When Mrs. Staley was arrested, police couldn’t legally seize the dogs because she chose not to surrender them, Racicot said.

“It’s (was) still her property. It’s a legal process.

“We were doing daily inspections of the animals” with representatives from Ag and Markets at the store.

Whether the Staleys had an insurance policy on the dogs was still under investigation, the chief said.

LOOKED LIKE FOX

Amber Cane of Saranac notified police on Sunday that she had found two German shepherd puppies over the weekend.

She came upon the first dog at about 1 a.m. Saturday morning when she was riding an ATV with a cousin, Christy Cane, on Strackville Road in Schuyler Falls, she said.

“We saw what looked like a little fox or something, so we pulled up to it,” Amber said.

“The first one we found was very dirty,” she said. “It hadn’t eaten in almost a week,” she said, citing information from a vet.

“They’re about eight weeks (old).”

The puppy spent the night at Christy’s house, Amber said.

Amber was driving there at about 10 a.m. Sunday to check on the dog when she spotted a second German shepherd pup on Ore Bed Road in Schuyler Falls.

PRICEY VET BILLS

Luckily, the vet found the dogs, both females, to be in good health, except for being malnourished, Amber said.

She said she is keeping one of the pups, and Christy’s boyfriend’s brother is keeping the other.

“It makes me feel disgusted.”

The circumstances under which most of the dogs were found was unclear Tuesday, but Racicot said a Yorkshire terrier puppy was spotted and rescued by a man who was eating his lunch near the Saranac River on Kent Falls Road in Morrisonville over the weekend.

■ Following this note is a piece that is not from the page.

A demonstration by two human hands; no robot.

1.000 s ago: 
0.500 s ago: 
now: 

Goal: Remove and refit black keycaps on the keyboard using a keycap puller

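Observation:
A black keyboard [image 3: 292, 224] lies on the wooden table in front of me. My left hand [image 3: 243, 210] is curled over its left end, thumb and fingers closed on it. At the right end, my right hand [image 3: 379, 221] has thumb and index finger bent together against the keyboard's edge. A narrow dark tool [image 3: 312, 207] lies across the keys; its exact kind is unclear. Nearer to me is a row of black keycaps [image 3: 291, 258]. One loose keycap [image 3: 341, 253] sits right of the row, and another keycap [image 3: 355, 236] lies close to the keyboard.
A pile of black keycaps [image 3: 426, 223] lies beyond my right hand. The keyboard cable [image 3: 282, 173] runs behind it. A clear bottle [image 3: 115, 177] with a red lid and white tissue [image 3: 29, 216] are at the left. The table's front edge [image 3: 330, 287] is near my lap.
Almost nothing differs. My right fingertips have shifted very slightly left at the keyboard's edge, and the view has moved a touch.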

The chief said the pups would eventually go up for adoption to good homes.

Community response has also come in the form of cash donations to the Police Department for the dogs, and Racicot said any gift goes into an account used to pay the vet bills of animals in the department’s possession.

Between Mr. and Mrs. Staley’s cases, he said, the vet bills have amounted to almost $20,000.

HOPES DIM

At 10:30 a.m. Tuesday, eight rabbits, two ferrets, five hamsters, one chinchilla, two guinea pigs and two parrots remained at Northern Puppies.

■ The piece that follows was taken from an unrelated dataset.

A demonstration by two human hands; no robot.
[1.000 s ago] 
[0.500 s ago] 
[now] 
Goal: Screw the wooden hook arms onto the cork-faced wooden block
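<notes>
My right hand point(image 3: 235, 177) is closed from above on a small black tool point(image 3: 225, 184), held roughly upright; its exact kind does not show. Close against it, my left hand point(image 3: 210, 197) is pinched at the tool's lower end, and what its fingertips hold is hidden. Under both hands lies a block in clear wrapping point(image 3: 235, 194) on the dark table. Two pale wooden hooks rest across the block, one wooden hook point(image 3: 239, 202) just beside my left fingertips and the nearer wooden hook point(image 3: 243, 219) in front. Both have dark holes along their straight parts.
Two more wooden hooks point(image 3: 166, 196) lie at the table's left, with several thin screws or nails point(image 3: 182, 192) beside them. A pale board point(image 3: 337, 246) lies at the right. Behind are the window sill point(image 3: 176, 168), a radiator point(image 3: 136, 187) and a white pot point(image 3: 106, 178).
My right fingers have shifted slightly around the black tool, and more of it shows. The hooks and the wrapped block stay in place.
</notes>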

The door was unlocked, and the open sign was on, but no one appeared to be minding the store.

Racicot said City Police had contacted a federal agency that handles cases regarding “non-companion animals.”

By evening, about six puppies remained missing.

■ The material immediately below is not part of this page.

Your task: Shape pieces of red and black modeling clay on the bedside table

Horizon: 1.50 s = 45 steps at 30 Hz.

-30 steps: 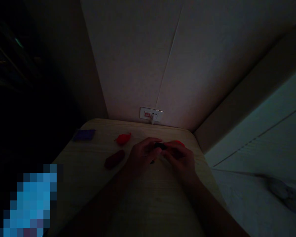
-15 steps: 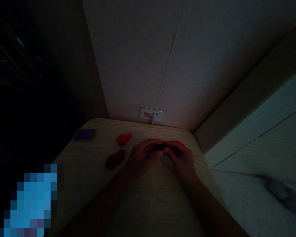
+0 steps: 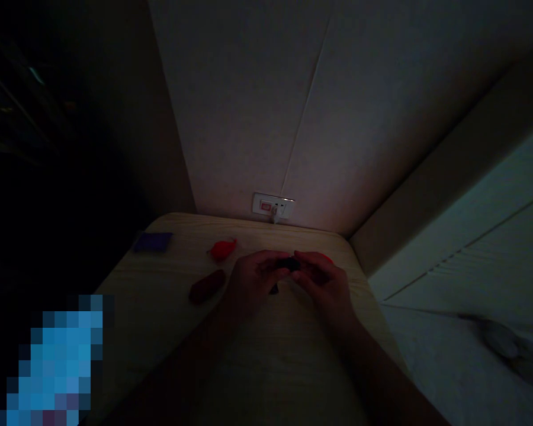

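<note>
Left hand (image 3: pixel 252 279), right hand (image 3: pixel 326 283) | both grasping small dark object (image 3: pixel 288 264) | between facing fingertips

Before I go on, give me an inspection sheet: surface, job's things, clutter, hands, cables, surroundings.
Surface: wood-grain table, dimly lit.
Job's things: dark piece between both hands; shape too dim to tell. Small dark bit showing just below the left hand.
Clutter: purple packet at the far left; bright red item and dark red item left of the hands; red edge behind the right hand, mostly hidden.
Hands: fingertips of both at the dark piece.
Cables: what looks like a plug in the outlet; cord, nothing seen.
Surroundings: wall behind the table; far left too dark to read.
</note>
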Available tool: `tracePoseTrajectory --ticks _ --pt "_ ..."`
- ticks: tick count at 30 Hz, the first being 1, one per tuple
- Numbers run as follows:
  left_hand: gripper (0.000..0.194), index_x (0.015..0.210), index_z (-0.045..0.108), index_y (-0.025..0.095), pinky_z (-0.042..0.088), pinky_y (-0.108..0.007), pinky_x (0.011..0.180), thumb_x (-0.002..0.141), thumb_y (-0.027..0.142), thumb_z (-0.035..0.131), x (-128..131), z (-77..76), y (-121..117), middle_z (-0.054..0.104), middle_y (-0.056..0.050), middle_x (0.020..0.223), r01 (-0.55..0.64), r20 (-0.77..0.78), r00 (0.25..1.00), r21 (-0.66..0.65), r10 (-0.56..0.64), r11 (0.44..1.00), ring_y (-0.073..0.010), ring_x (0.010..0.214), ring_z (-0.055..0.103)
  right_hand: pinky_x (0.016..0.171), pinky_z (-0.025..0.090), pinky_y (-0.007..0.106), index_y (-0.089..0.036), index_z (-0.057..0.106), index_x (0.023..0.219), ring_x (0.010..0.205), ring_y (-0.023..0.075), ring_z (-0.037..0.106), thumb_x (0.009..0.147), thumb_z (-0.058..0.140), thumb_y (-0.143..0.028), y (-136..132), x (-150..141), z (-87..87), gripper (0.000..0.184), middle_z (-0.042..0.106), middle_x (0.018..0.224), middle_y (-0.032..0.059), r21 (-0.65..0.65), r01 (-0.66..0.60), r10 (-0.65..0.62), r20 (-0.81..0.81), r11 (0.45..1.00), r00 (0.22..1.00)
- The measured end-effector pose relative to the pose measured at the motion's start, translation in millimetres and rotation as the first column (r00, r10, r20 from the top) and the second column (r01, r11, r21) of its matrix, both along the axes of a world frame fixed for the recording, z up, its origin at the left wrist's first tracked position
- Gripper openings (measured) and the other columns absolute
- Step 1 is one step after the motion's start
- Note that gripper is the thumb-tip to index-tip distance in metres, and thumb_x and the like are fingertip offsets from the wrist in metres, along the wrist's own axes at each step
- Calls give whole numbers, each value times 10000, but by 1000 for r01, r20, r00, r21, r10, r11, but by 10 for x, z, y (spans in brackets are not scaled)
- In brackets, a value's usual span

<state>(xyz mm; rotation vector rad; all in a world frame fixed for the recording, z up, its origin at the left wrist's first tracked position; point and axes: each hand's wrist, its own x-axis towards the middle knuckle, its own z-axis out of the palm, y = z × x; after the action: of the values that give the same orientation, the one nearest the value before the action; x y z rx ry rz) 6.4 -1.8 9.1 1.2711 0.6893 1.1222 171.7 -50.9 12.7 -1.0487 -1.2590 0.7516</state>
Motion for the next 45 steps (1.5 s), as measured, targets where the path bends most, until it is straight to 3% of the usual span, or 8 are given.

“Our group searched all of Saranac and came up empty,” Vann posted on the Facebook page at about 6 p.m.

Police pinpointed Macomb State Park in Schuyler Falls as a possible location, along with the surrounding forests and these areas: Collins, Ore Bed, Strackville and Norrisville roads in Schuyler Falls; Soper Street, Morrison and Kent Falls roads in Morrisonville; and Burnt Hill, Pup Hill, Maggy and Cane roads in Saranac.

“I can’t imagine them being in good shape,” Racicot said. “As time goes by, their likelihood (of surviving) gets less and less.”